▶ Assignment:
Every line in the listing that holds "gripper" counts once; state the total and nothing more.

──────────────────────────────

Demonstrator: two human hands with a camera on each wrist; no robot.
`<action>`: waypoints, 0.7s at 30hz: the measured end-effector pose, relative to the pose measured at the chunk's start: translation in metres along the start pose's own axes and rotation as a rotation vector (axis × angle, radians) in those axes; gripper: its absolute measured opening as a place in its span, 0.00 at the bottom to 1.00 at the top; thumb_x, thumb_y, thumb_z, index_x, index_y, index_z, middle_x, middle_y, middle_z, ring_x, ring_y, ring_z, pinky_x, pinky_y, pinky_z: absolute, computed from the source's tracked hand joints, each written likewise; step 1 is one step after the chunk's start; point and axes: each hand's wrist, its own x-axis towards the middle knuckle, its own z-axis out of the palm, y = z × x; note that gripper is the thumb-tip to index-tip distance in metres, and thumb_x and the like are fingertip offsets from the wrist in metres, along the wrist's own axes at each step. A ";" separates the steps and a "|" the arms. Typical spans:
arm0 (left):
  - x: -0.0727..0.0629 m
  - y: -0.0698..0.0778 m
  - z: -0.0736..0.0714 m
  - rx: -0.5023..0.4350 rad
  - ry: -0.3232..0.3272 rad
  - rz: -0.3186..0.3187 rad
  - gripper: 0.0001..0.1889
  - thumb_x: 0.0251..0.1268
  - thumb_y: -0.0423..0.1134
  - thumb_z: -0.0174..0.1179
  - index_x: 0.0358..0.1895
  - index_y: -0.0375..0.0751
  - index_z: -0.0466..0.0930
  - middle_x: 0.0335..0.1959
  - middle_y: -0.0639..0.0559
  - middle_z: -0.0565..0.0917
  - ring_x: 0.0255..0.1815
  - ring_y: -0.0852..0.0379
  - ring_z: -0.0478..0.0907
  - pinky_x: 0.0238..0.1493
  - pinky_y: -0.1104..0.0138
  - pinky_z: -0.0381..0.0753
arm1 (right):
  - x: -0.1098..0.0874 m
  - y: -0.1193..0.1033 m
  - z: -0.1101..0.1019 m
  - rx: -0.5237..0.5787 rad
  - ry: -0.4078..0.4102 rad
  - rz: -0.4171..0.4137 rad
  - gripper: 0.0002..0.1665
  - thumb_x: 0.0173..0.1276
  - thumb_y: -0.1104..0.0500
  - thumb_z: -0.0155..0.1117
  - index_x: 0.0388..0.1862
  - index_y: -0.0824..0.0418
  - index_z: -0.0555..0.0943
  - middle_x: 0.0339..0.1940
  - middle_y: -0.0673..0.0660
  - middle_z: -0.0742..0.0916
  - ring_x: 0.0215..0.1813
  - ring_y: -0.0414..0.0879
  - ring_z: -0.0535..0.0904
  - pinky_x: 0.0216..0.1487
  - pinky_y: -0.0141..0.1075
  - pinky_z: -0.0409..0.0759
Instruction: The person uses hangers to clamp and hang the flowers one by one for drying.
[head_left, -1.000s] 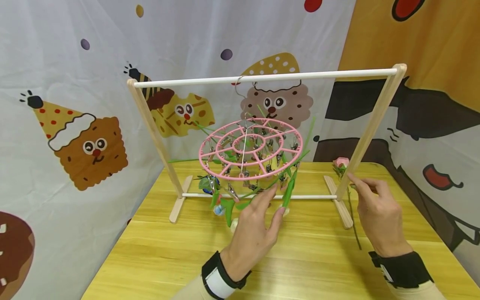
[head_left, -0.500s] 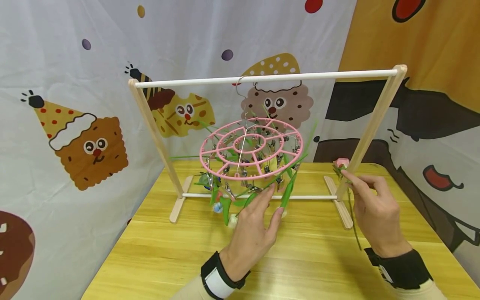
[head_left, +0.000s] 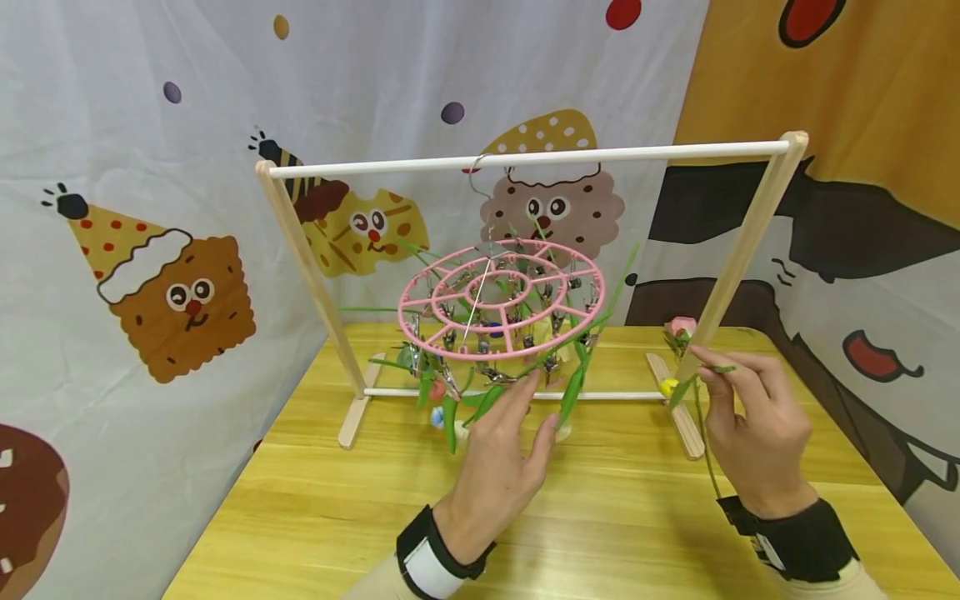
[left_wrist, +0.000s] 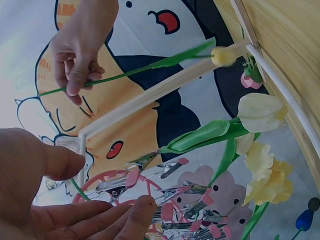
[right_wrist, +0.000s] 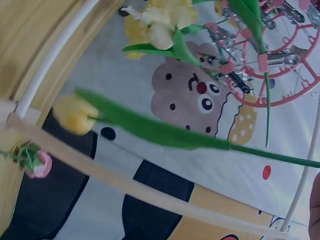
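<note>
My right hand (head_left: 761, 425) pinches the green stem of a yellow tulip (right_wrist: 75, 114), whose bloom hangs downward beside the right post. In the left wrist view, the tulip stem (left_wrist: 125, 74) passes between thumb and fingers. A round pink clip hanger (head_left: 506, 356) hangs by its hook from the stand's top rod. Artificial flowers dangle from its metal clips (left_wrist: 192, 190), among them a white tulip (left_wrist: 262, 112) and a ruffled yellow flower (left_wrist: 270, 175). My left hand (head_left: 498, 458) is at the hanger's near lower side, fingers straight and thumb apart, fingertips right at the clips.
The wooden stand has a white top rod (head_left: 637, 153), a right post (head_left: 738, 258) and a low white crossbar (head_left: 615, 395). Behind the right foot a pink rose (head_left: 681, 327) lies on the wooden table (head_left: 600, 517). A printed cloth (head_left: 337, 75) hangs behind.
The hanger has turned slightly, with its clips and flowers shifting. The yellow tulip's bloom has come into view beside the right post as my right hand moved. My left hand has barely moved.
</note>
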 end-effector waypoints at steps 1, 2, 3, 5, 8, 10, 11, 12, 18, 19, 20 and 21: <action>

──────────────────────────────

▶ Answer space:
3